Work instructions => In your reply, repeat the full listing exactly and leave each picture out.

Recorded data =>
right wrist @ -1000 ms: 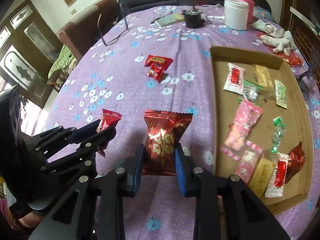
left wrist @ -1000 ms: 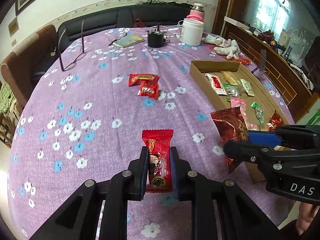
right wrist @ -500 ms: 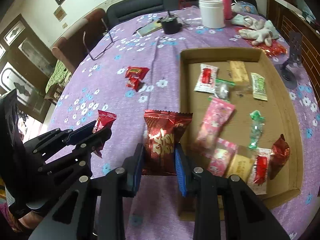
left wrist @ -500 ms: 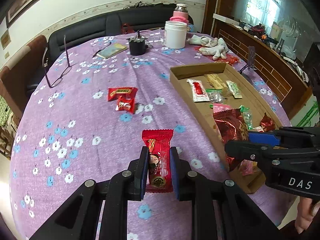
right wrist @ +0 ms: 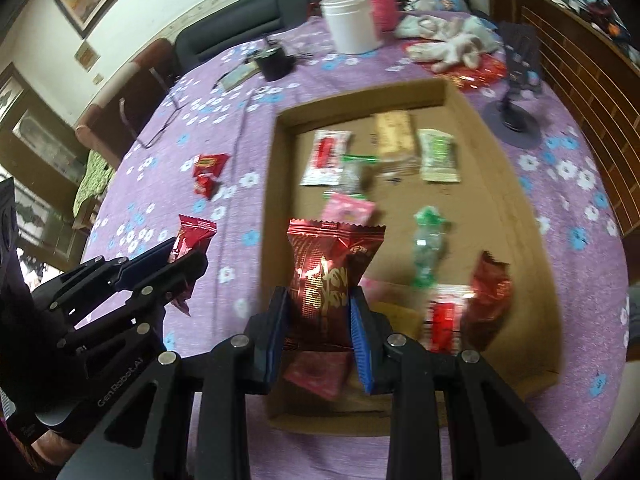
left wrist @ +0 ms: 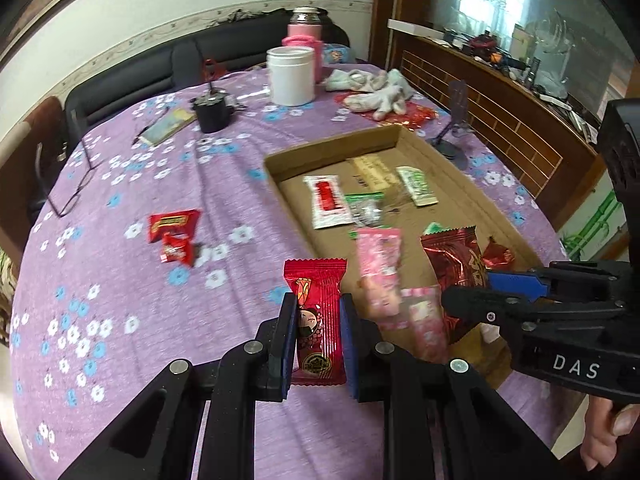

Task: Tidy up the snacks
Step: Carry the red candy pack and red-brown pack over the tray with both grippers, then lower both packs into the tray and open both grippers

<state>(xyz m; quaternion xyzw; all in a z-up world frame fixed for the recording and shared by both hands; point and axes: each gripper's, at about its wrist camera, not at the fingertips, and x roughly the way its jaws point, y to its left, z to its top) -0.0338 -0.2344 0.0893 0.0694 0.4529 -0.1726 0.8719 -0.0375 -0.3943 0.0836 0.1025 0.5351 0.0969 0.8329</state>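
Several pink packets [left wrist: 379,264] blur inside the cardboard box [left wrist: 336,148].

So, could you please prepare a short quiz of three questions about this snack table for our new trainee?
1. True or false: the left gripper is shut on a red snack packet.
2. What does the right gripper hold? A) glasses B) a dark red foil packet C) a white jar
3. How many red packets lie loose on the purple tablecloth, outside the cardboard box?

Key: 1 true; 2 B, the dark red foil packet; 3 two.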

Answer to this exercise =>
right wrist @ -1000 ms: 
left wrist @ -1000 ms: 
right wrist @ -500 ms: 
left wrist @ -500 ms: 
right wrist @ +0 ms: 
left wrist @ +0 ms: 

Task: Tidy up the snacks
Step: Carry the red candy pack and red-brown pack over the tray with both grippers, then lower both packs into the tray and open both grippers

<state>(xyz m; quaternion xyzw; all in a z-up world frame fixed for the recording and shared by both hands; point and axes: each gripper's, at about its wrist camera, not at the fingertips, and x roughly the way its jaws point, y to its left, z to its top) -0.0338 -0.2344 0.0893 0.0694 0.4529 -0.1726 0.8719 -0.0375 -0.3943 0.0836 0.1025 0.5351 0.0969 0.8329</state>
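Several pink packets [left wrist: 379,264] blur inside the cardboard box [left wrist: 336,148].

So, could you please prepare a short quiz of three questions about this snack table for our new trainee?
1. True or false: the left gripper is shut on a red snack packet.
2. What does the right gripper hold? A) glasses B) a dark red foil packet C) a white jar
3. How many red packets lie loose on the purple tablecloth, outside the cardboard box?

Key: 1 true; 2 B, the dark red foil packet; 3 two.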

Nothing remains to be added to the response.